A VICTORIA Cross awarded
to a war hero who made football boots for Manchester United is expected to
fetch up to £50,000 at auction.
Cobbler John Readitt -
who had a 10-year contract to supply footwear to the Reds with his father -
was awarded the ultimate accolade after single-handedly taking on an entire
army.
His medal is expected to
fetch £50,000 when it is sold at auctioneers’ Spink’s in London next
month.
John and his father
signed a contract to make and mend Manchester United’s boots at their clog
shop on Ashton New Road, Clayton more than 80 years ago.

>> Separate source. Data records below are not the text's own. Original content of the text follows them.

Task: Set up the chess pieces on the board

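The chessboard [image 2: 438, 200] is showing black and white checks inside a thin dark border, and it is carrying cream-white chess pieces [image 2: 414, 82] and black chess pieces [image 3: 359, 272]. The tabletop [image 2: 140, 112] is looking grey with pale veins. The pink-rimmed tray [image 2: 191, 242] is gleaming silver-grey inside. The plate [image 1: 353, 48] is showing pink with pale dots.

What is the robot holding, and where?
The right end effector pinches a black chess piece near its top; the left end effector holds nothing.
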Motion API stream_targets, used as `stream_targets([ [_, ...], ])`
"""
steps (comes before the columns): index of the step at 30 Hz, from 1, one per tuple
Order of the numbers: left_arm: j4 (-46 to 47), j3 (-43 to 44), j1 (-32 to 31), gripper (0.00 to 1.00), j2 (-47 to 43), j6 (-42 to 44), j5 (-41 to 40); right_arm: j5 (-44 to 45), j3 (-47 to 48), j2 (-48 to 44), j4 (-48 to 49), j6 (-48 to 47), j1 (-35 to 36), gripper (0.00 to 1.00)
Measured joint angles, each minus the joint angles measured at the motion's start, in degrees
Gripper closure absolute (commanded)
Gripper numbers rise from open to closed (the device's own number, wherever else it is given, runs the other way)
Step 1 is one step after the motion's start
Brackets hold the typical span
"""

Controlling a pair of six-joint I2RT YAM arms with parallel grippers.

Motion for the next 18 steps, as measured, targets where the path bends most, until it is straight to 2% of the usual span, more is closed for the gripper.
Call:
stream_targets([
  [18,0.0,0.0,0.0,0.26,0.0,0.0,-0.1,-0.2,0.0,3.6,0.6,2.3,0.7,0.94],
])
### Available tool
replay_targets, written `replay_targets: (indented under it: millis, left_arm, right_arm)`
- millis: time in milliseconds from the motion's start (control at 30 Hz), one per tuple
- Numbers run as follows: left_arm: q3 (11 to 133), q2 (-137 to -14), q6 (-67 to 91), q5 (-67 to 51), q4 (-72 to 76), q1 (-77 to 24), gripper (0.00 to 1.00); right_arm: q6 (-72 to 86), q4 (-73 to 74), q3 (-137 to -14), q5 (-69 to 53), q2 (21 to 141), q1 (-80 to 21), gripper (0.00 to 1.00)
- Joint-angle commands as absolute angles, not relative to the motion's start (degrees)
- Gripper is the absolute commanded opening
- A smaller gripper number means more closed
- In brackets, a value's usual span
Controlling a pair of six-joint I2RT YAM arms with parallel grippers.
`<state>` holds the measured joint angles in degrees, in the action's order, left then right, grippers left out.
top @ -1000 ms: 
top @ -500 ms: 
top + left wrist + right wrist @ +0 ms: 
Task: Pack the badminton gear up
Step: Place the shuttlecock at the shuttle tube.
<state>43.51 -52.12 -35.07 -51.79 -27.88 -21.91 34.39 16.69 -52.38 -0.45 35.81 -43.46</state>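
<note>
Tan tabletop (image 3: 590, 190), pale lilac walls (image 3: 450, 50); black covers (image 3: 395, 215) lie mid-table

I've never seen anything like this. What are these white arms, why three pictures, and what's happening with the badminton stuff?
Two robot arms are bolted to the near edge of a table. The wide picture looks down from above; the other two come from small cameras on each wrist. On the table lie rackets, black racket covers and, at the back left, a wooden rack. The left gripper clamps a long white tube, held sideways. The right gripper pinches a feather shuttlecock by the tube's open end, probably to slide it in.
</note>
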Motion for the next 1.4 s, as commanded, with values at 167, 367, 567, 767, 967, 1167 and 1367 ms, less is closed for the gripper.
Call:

But just months
after they clinched the deal the First World War began and 17-year-old John
enlisted into the sixth Battalion of the South Lancashire Regiment.
In 1917 John’s platoon
was sent to Mesopotamia, where on February 25 they led an attack on the
Turk-held city of Kut-Al-Amara. Despite the death of his officer, the
fearless private continually led advances on 1,500 enemy machine gunners for
more than an hour — and each time he was the only member of the party to
return.
Readitt was discharged
in July 1919 and received his VC from George V at Buckingham Palace that
November. He then returned to the family clog shop to resume making boots
for United. He married in 1921, fathered two Sons and a daughter and died in
Clayton in June 1964 aged 67.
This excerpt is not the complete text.